Bush and Bill Frist did not suffer one iota from the threat of going nuclear. Reid’s threat to shut down the Senate never materialized because the GOP would have loved to have seen the Democrats try to shut down the government in the middle of a crisis. Indeed, according to a fine journalist, one Ezra Klein:

Under George W. Bush, Republicans managed to ram tax cuts, oil drilling, trade authority, and much else through reconciliation. But they were as often disappointed: The GOP leaders fired two successive Senate parliamentarians whose Byrd rule rulings angered them.

Still waiting for the public uproar about those — and the Democratic shutting down of the Senate, The Republicans nowadays know that: that’s why they are squealing about the possibility of using reconciliation in the hopes that they can somehow persuade the DC savants that of course “everyone knows” that you can’t do that.

And then, of course, the coup de grace: that obviously reconciliation cannot be used because if you could, then “the senators of one party or the other would have thought of it, and at least a couple of radicals would have loudly advocated for it.” Except that the senators of one party already did think of it: That’s why it’s already in the reconciliation instructions voted on in the Senate. And while I am rarely (although sometimes) called a radical, that’s what the web is for, right?

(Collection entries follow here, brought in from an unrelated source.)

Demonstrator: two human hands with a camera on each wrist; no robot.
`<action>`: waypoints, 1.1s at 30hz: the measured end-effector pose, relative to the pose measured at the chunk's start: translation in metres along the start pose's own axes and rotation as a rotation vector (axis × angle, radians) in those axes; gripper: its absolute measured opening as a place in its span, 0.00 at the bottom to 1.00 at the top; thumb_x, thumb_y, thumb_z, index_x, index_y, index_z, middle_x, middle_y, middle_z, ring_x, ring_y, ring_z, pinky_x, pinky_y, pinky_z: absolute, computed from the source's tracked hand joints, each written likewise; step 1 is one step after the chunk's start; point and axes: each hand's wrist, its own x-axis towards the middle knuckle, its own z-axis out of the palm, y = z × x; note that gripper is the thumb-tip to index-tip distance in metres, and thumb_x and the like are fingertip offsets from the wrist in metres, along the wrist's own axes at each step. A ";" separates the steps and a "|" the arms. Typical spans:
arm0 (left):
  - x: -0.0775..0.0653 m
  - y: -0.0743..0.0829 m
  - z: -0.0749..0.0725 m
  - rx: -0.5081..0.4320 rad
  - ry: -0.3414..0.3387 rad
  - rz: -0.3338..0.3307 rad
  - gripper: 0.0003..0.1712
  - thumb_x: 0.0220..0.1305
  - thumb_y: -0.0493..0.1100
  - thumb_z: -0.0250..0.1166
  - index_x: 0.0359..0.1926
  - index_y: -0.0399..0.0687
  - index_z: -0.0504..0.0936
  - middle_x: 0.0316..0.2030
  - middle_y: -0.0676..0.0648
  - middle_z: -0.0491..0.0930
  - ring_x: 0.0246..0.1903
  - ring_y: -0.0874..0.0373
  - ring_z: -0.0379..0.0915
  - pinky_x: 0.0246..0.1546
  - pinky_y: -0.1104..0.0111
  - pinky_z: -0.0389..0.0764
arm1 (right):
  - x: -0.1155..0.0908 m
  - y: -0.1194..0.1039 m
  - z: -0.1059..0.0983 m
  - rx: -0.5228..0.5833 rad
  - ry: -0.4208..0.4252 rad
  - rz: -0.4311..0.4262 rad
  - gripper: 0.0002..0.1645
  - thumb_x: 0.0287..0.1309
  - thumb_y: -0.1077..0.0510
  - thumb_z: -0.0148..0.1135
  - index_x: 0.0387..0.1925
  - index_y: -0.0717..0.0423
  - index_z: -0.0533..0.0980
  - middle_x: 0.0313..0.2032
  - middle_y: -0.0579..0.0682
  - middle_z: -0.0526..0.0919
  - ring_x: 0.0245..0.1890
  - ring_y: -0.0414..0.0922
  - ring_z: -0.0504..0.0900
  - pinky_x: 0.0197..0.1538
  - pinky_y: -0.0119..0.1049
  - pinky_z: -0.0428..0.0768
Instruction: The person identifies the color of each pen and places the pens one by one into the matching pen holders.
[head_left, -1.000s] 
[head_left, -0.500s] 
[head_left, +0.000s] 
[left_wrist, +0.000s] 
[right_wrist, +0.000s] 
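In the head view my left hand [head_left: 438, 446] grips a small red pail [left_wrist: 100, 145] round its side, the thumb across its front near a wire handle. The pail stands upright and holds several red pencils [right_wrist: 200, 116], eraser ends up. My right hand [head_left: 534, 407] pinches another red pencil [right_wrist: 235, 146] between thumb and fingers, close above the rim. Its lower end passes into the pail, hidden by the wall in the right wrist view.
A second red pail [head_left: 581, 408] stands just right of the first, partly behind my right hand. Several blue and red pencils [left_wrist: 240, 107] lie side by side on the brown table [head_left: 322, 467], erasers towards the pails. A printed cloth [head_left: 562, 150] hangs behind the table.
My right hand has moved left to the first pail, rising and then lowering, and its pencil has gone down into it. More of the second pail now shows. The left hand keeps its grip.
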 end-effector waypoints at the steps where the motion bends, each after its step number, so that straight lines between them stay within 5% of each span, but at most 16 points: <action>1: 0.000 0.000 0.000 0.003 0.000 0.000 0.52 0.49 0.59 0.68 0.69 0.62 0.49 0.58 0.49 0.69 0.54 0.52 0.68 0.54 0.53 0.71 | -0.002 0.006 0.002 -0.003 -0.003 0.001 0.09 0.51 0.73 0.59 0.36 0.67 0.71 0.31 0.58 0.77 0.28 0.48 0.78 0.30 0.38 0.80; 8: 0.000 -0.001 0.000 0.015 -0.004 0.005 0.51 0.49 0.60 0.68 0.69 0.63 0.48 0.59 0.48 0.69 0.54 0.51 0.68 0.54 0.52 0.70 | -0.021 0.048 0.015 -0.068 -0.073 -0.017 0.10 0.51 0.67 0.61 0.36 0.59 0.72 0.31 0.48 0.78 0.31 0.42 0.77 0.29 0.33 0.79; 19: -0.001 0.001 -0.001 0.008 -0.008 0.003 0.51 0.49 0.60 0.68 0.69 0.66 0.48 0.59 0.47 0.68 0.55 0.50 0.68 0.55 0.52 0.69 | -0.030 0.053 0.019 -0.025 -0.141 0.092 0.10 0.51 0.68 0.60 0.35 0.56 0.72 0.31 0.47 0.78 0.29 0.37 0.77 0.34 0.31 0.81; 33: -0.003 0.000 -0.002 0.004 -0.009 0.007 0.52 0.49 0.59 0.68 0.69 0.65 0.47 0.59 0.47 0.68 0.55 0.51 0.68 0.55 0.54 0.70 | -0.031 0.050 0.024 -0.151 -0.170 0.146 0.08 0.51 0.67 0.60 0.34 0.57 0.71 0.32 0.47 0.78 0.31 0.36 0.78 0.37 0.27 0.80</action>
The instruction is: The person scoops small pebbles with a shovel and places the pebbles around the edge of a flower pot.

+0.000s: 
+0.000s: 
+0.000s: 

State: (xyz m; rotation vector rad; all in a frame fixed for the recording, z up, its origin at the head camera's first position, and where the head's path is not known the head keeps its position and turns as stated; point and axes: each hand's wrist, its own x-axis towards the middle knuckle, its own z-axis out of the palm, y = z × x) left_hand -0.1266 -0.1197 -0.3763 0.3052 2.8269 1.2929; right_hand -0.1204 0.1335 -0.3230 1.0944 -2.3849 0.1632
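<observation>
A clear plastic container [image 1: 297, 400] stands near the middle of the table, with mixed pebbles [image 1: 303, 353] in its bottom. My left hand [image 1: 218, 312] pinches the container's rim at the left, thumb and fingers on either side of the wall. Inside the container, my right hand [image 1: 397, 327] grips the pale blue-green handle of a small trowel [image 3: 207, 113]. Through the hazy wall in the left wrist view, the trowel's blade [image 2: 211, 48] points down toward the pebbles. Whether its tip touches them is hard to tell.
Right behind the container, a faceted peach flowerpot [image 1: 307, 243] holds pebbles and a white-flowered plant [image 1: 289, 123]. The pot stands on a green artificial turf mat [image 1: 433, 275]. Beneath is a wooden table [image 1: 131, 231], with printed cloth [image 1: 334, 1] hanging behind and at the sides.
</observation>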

This is sort of like that old joke about the economist seeing a $20 bill on the street and refusing to pick it up; it must not exist, he reasons, otherwise someone would have already picked it up. Well, a few weeks ago, my wife and I were walking along the street, and she saw three $20 bills just lying there. And to make economists’ heads spin even more, she then donated the money to charity.

Ezra, you’re getting Beltway fever! Come back to California!